* _WORK ORDER_
Each line of the listing below must be retyped as given.

* _INFORMATION SHOWN_
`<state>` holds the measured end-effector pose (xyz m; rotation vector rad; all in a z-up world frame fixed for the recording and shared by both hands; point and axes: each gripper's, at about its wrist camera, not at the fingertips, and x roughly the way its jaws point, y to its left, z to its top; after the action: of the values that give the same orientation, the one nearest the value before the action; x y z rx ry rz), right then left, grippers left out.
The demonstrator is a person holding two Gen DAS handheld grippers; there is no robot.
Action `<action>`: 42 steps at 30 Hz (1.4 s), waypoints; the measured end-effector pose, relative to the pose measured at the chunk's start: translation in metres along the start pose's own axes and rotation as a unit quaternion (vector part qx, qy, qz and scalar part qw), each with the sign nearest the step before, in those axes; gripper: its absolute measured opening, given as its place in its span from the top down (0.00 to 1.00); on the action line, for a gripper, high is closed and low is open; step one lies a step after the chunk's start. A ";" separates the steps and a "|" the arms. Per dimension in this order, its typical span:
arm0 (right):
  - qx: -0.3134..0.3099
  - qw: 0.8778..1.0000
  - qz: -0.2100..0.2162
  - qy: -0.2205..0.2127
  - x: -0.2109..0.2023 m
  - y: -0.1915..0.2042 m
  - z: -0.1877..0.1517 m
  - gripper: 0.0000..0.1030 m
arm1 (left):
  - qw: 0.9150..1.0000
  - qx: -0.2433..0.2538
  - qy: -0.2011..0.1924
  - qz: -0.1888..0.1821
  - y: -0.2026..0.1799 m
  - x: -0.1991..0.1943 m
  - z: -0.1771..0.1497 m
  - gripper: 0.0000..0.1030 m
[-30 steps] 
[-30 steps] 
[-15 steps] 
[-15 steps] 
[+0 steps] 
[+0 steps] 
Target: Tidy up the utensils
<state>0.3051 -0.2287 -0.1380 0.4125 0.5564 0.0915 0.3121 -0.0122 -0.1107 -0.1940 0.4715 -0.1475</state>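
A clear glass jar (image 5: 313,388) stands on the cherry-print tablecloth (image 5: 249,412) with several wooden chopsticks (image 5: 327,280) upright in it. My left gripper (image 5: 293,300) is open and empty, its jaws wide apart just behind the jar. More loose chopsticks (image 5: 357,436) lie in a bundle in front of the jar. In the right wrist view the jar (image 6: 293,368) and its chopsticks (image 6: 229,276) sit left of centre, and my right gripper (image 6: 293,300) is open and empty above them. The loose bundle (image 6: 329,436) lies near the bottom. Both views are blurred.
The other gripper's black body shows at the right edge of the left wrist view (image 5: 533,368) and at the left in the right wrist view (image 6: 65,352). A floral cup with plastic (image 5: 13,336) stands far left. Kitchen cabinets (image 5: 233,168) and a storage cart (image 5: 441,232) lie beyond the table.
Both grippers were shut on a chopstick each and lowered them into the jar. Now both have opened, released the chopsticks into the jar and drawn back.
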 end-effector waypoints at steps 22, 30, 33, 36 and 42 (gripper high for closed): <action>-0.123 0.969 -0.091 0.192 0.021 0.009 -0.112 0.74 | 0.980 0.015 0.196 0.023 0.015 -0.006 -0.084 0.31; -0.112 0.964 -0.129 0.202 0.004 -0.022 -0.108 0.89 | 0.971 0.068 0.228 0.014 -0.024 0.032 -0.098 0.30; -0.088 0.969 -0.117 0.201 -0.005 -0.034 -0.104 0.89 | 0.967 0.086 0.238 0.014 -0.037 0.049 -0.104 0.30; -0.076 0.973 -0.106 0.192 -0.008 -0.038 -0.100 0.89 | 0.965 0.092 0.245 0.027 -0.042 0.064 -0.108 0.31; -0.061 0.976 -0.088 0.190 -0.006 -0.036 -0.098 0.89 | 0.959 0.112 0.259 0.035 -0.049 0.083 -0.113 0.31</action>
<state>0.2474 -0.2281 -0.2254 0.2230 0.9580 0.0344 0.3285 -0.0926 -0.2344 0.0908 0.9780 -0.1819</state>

* _SOLUTION FOR THIS PROBLEM_
`<state>` holds the measured end-effector pose (xyz m; rotation vector rad; all in a z-up world frame fixed for the recording and shared by both hands; point and axes: each gripper's, at about its wrist camera, not at the fingertips, and x roughly the way its jaws point, y to its left, z to its top; after the action: of the values that give the same orientation, the one nearest the value before the action; x y z rx ry rz), right then left, grippers left out.
The demonstrator is a person holding two Gen DAS handheld grippers; there is no robot.
Action `<action>`: 42 steps at 30 Hz (1.4 s), waypoints; the measured end-effector pose, relative to the pose measured at the chunk's start: translation in metres along the start pose's own axes and rotation as a unit quaternion (vector part qx, qy, qz and scalar part qw), each with the sign nearest the step before, in those axes; gripper: its absolute measured opening, given as its place in its span from the top down (0.00 to 1.00); on the action line, for a gripper, high is closed and low is open; step one lies a step after the chunk's start. A ";" separates the steps and a "|" the arms. Per dimension in this order, its typical span:
arm0 (right):
  - qx: -0.3134..0.3099
  - qw: 0.8778..1.0000
  - qz: -0.2100..0.2162
  - qy: -0.2205..0.2127
  - x: -0.2109..0.2023 m
  - y: -0.1915..0.2042 m
  - z: -0.1877..0.1517 m
  - gripper: 0.0000..0.1030 m
arm1 (left):
  - qw: 0.9150..1.0000
  - qx: -0.2433..0.2538
  - qy: -0.2011..0.1924
  - qz: -0.1888..0.1821
  - y: -0.2026..0.1799 m
  - x: -0.1991..0.1943 m
  - z: -0.1771..0.1497 m
  - gripper: 0.0000..0.1030 m
[-30 steps] 
[-30 steps] 
[-15 steps] 
[-15 steps] 
[+0 steps] 
[+0 steps] 
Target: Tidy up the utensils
<state>0.3051 -0.2287 -0.1380 0.4125 0.5564 0.0915 0.3121 -0.0122 -0.1107 -0.1940 0.4715 -0.1475</state>
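A clear glass jar (image 5: 313,388) stands on the cherry-print tablecloth (image 5: 249,412) with several wooden chopsticks (image 5: 327,280) upright in it. My left gripper (image 5: 293,300) is open and empty, its jaws wide apart just behind the jar. More loose chopsticks (image 5: 357,436) lie in a bundle in front of the jar. In the right wrist view the jar (image 6: 293,368) and its chopsticks (image 6: 229,276) sit left of centre, and my right gripper (image 6: 293,300) is open and empty above them. The loose bundle (image 6: 329,436) lies near the bottom. Both views are blurred.
The other gripper's black body shows at the right edge of the left wrist view (image 5: 533,368) and at the left in the right wrist view (image 6: 65,352). A floral cup with plastic (image 5: 13,336) stands far left. Kitchen cabinets (image 5: 233,168) and a storage cart (image 5: 441,232) lie beyond the table.
Both grippers were shut on a chopstick each and lowered them into the jar. Now both have opened, released the chopsticks into the jar and drawn back.
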 end-effector waypoints at steps 22, 30, 33, 36 and 42 (gripper high for closed): <action>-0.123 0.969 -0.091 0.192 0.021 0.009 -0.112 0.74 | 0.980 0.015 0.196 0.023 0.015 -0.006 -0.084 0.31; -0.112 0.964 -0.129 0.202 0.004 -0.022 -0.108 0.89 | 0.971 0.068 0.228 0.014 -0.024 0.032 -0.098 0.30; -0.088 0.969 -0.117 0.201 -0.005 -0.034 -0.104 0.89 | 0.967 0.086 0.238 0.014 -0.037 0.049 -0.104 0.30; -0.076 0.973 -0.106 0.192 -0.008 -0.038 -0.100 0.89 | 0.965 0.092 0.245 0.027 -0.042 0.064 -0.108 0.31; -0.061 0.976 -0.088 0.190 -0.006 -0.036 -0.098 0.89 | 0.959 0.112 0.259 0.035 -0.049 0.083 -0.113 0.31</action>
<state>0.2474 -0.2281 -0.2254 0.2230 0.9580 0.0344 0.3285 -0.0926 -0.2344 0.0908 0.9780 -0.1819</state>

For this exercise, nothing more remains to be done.